The box office take totaled $3,286,255 through November 4, 2012, the last date for which the producers released numbers. When adjusted for inflation, the film had one of the two hundred least profitable wide openings of the past thirty years, followed by one of the two hundred largest week-over-week drops recorded for the same period. By the third week of release it was down to under 150 screens, taking in under $100,000 on its third weekend.

==Reception==
Review aggregation website Rotten Tomatoes gives the film a score of 4% based on reviews from 23 professional critics, with an average score of 3/10, and the site's consensus is: "Poorly written, clumsily filmed and edited, and hampered by amateurish acting, Atlas Shrugged: Part II does no favors to the ideology it so fervently champions." Metacritic, which assigns a weighted average score out of 100 to reviews from mainstream critics, gives the film a score of 26 based on 11 reviews, which is interpreted as "generally unfavorable" by Metacritic.

Film critics were not impressed with the film based on several reviews: reviewer Danny Baldwin gave the film a "D" rating.
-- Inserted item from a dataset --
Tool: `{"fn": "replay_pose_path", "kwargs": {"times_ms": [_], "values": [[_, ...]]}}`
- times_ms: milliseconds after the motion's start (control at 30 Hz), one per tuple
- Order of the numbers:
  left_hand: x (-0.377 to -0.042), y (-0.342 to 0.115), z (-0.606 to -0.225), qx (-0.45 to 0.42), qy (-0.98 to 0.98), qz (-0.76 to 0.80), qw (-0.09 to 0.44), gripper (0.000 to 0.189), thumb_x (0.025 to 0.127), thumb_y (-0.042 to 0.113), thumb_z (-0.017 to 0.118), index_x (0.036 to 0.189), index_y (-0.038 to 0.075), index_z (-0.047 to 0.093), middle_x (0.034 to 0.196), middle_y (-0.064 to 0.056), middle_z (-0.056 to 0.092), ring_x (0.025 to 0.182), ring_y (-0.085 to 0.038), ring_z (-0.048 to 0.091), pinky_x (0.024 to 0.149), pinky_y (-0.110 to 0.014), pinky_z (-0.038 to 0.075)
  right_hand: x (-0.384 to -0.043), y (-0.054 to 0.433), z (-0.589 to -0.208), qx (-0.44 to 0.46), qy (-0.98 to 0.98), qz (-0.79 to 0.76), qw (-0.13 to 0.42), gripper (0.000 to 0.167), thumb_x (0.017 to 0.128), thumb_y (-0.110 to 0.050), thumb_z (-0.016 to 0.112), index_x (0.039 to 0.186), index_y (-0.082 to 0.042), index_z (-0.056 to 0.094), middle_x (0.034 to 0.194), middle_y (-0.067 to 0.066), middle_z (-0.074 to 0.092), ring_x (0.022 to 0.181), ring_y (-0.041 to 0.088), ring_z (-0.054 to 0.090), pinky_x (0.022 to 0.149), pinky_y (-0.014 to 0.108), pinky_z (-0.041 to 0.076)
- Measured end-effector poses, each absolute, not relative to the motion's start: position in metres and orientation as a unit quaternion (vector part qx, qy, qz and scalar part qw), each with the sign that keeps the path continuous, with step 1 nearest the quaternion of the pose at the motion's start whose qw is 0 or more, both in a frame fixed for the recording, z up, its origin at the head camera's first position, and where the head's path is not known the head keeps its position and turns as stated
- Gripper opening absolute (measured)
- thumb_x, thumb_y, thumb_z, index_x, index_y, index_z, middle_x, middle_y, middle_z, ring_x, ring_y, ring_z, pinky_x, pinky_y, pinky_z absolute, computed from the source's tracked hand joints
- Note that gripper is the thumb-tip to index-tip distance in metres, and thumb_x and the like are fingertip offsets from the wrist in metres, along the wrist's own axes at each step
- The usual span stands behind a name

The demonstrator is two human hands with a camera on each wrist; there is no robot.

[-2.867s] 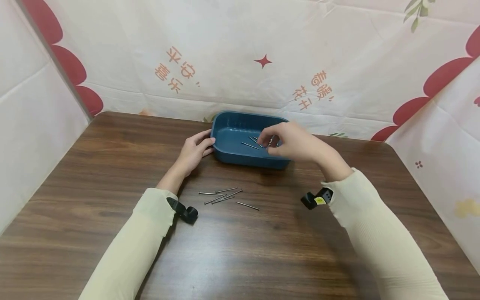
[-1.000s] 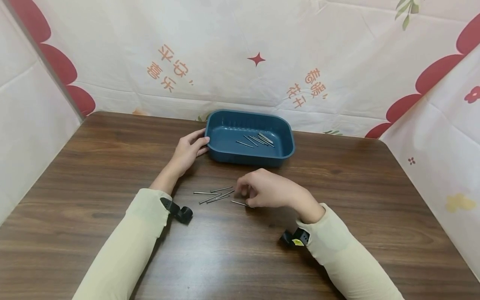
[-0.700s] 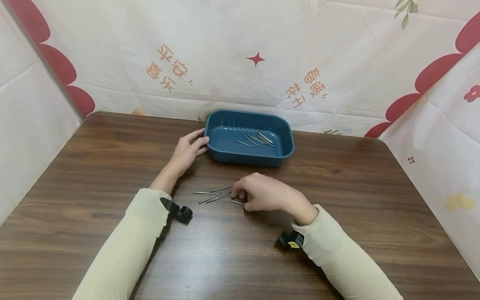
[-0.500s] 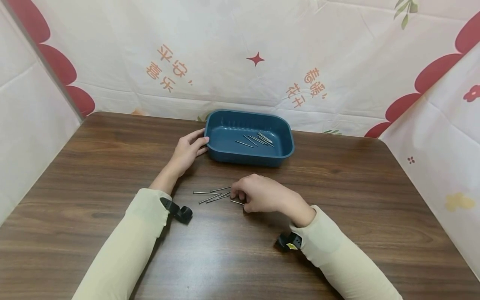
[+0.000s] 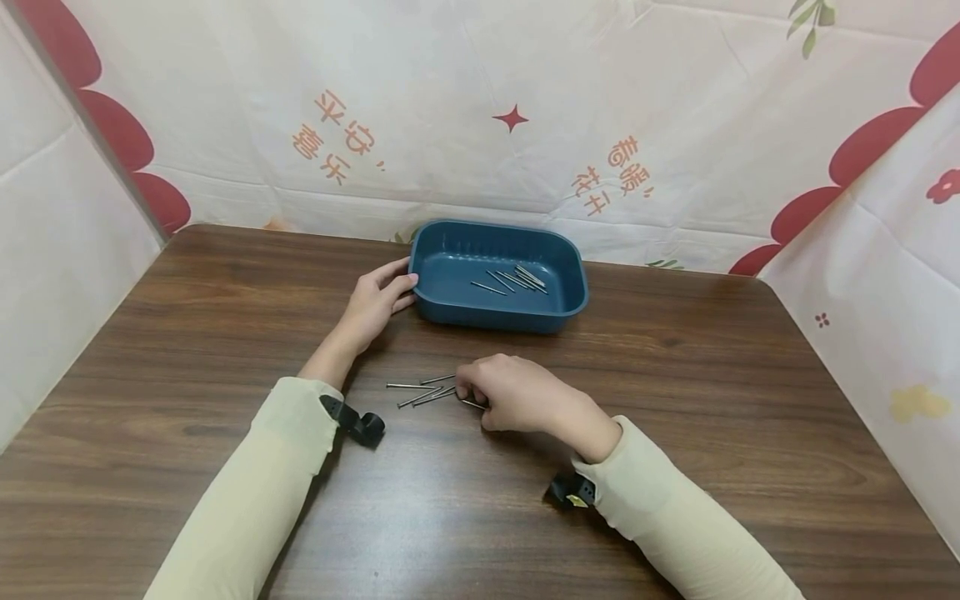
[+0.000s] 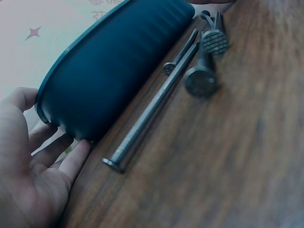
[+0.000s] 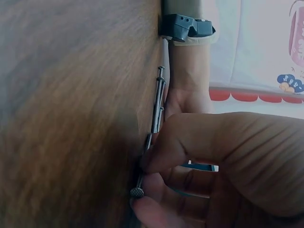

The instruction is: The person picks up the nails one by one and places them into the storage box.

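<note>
My left hand [image 5: 371,307] holds the left end of a dark blue plastic tray [image 5: 495,317], with the thumb at its rim. In the left wrist view the other fingers lie against the tray's outer end wall [image 6: 90,90]. On the table in front of the tray, my right hand [image 5: 525,396] pinches a steel nail [image 5: 472,404]. The right wrist view shows the nail's round head [image 7: 137,192] beside the curled fingers; part of the shank is hidden by the thumb. Several loose nails [image 5: 427,398] lie crossed just left of the right hand.
Inside the tray, several nails [image 5: 528,279] lie toward the right side. The brown wooden table [image 5: 225,333] ends at a printed cloth backdrop [image 5: 450,100]. Each wrist carries a small black camera, the left one [image 5: 367,429] hanging near the loose nails.
My right hand has come from over the tray to the nails in front of it. Over the last second it has edged left and closed on one nail. The left hand keeps its hold.
</note>
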State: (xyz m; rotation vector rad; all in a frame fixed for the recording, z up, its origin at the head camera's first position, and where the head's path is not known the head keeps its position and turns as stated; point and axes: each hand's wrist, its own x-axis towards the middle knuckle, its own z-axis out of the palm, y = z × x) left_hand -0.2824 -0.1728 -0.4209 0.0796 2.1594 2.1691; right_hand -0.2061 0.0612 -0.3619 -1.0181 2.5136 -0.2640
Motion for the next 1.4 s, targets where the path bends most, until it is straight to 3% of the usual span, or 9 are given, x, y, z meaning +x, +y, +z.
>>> {"fn": "replay_pose_path", "kwargs": {"times_ms": [367,900,1400], "values": [[-0.2809,-0.1724,-0.4191,0.024,0.704,0.709,0.042,0.054,0.105,0.022,0.053,0.155,0.006,0.039,0.158,-0.015,0.044,0.138,-0.028,0.054,0.109,-0.034,0.053,-0.2053,0.0614,-0.3635,-0.381,0.901,-0.08,0.194,0.036,0.077,0.002,0.072,0.104,-0.021,0.064,0.085,-0.006,0.061,0.075,0.011,0.055,0.06,0.027,0.046],[-0.2818,-0.172,-0.4201,0.024,0.709,0.704,0.038,0.054,0.105,0.022,0.053,0.155,0.006,0.04,0.157,-0.016,0.044,0.138,-0.028,0.054,0.108,-0.032,0.053,-0.2077,0.0658,-0.3597,-0.404,0.896,-0.102,0.156,0.021,0.086,-0.002,0.069,0.099,-0.019,0.07,0.083,-0.005,0.057,0.074,0.009,0.051,0.061,0.023,0.041],[-0.283,-0.1724,-0.4201,0.024,0.702,0.711,0.04,0.054,0.105,0.022,0.054,0.155,0.006,0.04,0.157,-0.015,0.044,0.138,-0.028,0.054,0.109,-0.034,0.053,-0.2127,0.0679,-0.3552,-0.425,0.874,-0.154,0.178,0.021,0.091,-0.001,0.067,0.106,-0.015,0.073,0.088,-0.004,0.064,0.079,0.009,0.055,0.069,0.022,0.049]]}}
Scott Tobias of The A.V. Club gave the film a grade of "F", citing lack of story progression and poor character designs, and named it the second-worst film of 2012, claiming: "The irony of Part II's mere existence is rich enough: The free market is a religion for Rand acolytes, and it emphatically rejected Part I." Jim Lane of the Sacramento News & Review gave it a mixed review, calling it "a respectable effort hampered less by its limited budget than by the dogmatic contrivances of Rand's plot and the straw-man polemics of her wooden, declamatory dialogue".

Economics columnist John Tamny of Forbes.com gave the film a positive review and argued that it is "a must see because it in a very handsome way describes the world in which we live today whereby the achievers are being shackled by the moochers".

The film was nominated for two Golden Raspberry Awards including Worst Director for John Putch and Worst Screenplay.

===Sequel===

The sequel and the third part in the trilogy, Atlas Shrugged Part III: Who Is John Galt?, was released on September 12, 2014.